As I mentioned earlier, I’m going to start being more diligent about my weekends. It’s really not that hard: take a scrap of paper and a pen along and write down everything I eat.

Saturday wasn’t all that bad. Lunch was Panera, and dinner was Applebee’s. Panera has their nutritional info online; Applebee’s was more of a guesstimate. I ended up at the low end of my recommended calorie range (by SparkPeople standards, between 1510 and 1860). Didn’t exercise, only drank six glasses of water. Still not horrible for a weekend.

Sunday was another story, and it was screwed by one poor decision: lunch at Red Lobster. See, Aaron had this idea that I could pay for lunch, since I had cash in my wallet leftover from an ATM run before a con back in January.* (I rarely use cash anymore.) So, since I was paying, I decided we were going all out.

I honestly didn’t make a very concerted effort to be good; I was kind of curious what kind of calories and carbs I’d end up eating if I just ate a nice lunch at Red Lobster. So, I did. And I ended up eating as many calories as I should have eaten in one whole day, from what I can tell. I tracked what I could; the piña colada dipping sauce was nearly impossible to track for nutritional info, as Red Lobster doesn’t publish theirs, either.

Dinner, while low-carb, was NOT low-cal. My half-pound Schnuth-made burger had more calories than the fried shrimp I had for lunch, and helped me rack up about 2700 calories today. Again, no exercise, but I did at least drink my eight glasses of water.

The lesson here, for me, is: 1.) always track my food on the weekends, because it makes me more aware of what I’m shoveling in; 2.) eat simple: just say no to the heavy sauces and appetizers; and 3.) look at the big picture. One day does not a failure make. I’ll get back to my normal, healthy groove tomorrow, and soon I’ll learn how to avoid losing my groove on the weekends.

Learning experience. Identifying issues. Planning solutions. I’ll see 165 lbs eventually, and it’ll be effin’ sweet. Hell, seeing 190 before our Japan vacation will be pretty effin’ sweet, for that matter.
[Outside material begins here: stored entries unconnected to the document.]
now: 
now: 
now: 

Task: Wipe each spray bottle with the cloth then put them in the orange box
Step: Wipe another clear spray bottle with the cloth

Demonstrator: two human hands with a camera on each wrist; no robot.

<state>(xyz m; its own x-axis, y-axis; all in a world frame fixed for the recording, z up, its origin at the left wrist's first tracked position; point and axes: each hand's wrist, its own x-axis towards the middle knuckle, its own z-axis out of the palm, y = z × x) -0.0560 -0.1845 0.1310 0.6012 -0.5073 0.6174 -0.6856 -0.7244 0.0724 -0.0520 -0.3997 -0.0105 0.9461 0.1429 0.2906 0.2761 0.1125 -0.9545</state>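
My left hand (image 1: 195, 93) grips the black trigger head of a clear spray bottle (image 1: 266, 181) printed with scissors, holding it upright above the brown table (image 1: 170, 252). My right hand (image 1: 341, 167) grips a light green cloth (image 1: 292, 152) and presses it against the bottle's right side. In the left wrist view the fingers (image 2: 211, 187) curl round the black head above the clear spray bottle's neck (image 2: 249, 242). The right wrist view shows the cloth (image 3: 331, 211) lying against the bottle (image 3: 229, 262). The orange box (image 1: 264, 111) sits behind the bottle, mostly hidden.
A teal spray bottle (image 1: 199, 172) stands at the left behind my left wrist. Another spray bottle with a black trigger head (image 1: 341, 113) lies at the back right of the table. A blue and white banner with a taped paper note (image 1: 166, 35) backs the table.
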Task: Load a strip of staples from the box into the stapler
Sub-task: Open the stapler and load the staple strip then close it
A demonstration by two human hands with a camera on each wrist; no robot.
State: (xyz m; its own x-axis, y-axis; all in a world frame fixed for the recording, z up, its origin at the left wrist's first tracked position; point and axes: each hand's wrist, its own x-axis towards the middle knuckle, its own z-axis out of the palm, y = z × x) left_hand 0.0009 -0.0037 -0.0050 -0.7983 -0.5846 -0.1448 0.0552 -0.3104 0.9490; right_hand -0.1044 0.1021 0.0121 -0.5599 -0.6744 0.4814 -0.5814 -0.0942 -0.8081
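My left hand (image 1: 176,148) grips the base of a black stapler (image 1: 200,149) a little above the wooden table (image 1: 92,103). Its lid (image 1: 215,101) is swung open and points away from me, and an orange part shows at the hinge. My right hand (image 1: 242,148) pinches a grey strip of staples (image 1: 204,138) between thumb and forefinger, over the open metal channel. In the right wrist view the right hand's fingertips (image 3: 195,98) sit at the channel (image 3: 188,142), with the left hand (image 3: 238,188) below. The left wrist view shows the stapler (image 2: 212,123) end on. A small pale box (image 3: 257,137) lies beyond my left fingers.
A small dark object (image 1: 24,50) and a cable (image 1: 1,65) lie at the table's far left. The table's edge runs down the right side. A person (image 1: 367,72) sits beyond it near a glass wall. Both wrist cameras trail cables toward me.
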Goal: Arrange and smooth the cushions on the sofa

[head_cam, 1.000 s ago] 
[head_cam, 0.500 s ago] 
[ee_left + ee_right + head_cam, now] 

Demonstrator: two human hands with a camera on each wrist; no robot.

*Turns out that I did not, in fact, have the fifty dollars cash on hand like I thought I did. I ended up paying with my debit card and leaving a hefty cash tip, instead. Still have a little cash in the wallet, which is good for emergencies, I suppose.

Quick Observations

Being creative on behalf of someone else is challenging. I’m designing for the opposite of my normal style: bold colors, fun, and purple. I have four detailed thumbnails complete, and I only think two of them are “fun”. I’ve started making the funnest one into a composite in Photoshop, and it’s started to take on a mind of its own. It’s very yellow… to go with the purple, of course.
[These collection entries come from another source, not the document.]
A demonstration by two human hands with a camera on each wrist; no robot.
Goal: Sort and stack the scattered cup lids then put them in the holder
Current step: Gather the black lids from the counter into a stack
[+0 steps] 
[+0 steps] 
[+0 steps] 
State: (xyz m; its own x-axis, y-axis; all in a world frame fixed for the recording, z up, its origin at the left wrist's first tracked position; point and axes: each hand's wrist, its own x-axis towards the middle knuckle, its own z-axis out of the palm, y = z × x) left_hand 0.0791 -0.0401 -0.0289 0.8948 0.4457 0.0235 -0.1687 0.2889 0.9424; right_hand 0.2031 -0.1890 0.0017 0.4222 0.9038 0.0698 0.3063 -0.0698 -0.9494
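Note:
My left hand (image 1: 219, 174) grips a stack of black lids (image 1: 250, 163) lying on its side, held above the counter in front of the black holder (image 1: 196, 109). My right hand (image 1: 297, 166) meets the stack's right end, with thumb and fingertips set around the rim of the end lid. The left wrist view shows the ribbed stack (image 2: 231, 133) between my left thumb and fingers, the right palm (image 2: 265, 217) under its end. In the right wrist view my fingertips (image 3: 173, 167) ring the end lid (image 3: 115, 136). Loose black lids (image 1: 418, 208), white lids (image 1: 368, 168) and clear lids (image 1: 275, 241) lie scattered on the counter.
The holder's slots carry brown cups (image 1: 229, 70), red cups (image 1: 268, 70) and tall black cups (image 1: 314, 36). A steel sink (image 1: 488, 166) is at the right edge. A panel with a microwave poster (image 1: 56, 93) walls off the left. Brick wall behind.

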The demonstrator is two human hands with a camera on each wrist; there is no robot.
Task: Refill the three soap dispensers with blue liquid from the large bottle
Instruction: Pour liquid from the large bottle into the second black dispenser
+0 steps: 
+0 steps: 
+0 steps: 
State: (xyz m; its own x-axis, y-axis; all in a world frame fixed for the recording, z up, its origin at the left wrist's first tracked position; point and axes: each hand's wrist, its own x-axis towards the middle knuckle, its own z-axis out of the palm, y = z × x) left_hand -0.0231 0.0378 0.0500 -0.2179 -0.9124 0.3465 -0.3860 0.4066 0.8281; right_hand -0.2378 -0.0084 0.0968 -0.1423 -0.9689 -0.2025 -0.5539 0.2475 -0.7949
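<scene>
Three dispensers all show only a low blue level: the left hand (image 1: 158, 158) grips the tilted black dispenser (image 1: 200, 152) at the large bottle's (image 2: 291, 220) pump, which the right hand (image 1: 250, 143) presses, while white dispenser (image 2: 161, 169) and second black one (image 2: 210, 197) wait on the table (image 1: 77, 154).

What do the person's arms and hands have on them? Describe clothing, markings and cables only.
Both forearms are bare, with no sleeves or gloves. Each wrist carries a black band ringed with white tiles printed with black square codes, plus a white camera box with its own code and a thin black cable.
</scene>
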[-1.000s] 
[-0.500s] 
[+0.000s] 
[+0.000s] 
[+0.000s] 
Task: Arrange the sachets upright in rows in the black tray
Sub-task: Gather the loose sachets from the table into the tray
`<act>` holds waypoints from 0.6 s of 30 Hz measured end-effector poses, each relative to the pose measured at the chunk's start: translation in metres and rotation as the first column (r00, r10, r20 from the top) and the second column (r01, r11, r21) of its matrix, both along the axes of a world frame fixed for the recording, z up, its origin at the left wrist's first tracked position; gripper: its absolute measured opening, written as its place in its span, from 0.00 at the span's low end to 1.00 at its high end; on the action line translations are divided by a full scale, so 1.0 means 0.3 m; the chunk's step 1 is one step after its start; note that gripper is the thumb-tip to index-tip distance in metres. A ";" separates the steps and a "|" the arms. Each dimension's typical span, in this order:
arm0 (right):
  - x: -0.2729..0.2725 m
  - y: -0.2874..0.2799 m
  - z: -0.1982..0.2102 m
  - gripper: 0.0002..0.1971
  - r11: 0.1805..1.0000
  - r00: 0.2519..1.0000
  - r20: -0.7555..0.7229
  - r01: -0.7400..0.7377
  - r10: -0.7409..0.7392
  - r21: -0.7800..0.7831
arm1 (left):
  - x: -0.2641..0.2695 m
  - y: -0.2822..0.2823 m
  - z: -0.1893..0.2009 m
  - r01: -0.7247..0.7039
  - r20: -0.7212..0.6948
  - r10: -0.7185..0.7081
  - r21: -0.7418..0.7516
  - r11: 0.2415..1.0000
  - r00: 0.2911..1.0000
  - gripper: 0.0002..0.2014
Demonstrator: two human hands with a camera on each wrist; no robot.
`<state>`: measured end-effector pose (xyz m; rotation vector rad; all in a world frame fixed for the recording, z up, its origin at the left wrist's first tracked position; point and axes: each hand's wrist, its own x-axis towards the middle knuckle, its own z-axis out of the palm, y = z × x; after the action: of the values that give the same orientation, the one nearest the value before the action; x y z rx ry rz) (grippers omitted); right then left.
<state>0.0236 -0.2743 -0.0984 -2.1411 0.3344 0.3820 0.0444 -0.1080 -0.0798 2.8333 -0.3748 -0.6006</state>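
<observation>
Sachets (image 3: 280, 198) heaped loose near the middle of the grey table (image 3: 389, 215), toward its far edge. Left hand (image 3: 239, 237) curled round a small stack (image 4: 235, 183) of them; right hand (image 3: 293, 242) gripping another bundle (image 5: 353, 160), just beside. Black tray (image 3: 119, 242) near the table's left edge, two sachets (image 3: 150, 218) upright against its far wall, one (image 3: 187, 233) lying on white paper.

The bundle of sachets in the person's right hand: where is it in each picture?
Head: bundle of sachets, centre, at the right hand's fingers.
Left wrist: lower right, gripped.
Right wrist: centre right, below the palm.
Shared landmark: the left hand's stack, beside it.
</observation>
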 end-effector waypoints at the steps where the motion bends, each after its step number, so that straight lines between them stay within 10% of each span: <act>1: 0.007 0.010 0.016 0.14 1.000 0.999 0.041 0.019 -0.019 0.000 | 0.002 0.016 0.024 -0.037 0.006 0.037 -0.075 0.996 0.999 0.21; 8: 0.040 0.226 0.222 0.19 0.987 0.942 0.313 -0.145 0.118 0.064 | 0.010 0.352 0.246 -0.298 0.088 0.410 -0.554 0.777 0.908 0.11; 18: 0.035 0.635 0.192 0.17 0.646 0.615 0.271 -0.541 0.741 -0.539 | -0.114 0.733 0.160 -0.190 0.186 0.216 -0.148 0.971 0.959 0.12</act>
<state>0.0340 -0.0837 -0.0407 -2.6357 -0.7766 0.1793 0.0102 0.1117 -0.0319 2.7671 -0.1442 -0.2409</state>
Also: I am reminded once again that my beginning kickboxing workout is teh awesome. Even at 8pm.

If you’re interested in checking up on me, SparkPeople has made the diet and exercise logging public (per member’s discretion). If you really, REALLY want to know if I took my walk today, or how much I ate, or if I gave in and made macaroni for dinner, you’re welcome to look.

(And if you DO look, I know that today’s calories are scant. Don’t fret; I’m not making a habit of eating under 800 calories a day. I just didn’t pack a proper lunch today.)

I got James at work to join up on SparkPeople, and we’re planning to have some friendly diet/fitness competition. I’m not sure what kind of competition we’ll come up with, but I’m sure we’ll figure out something fun.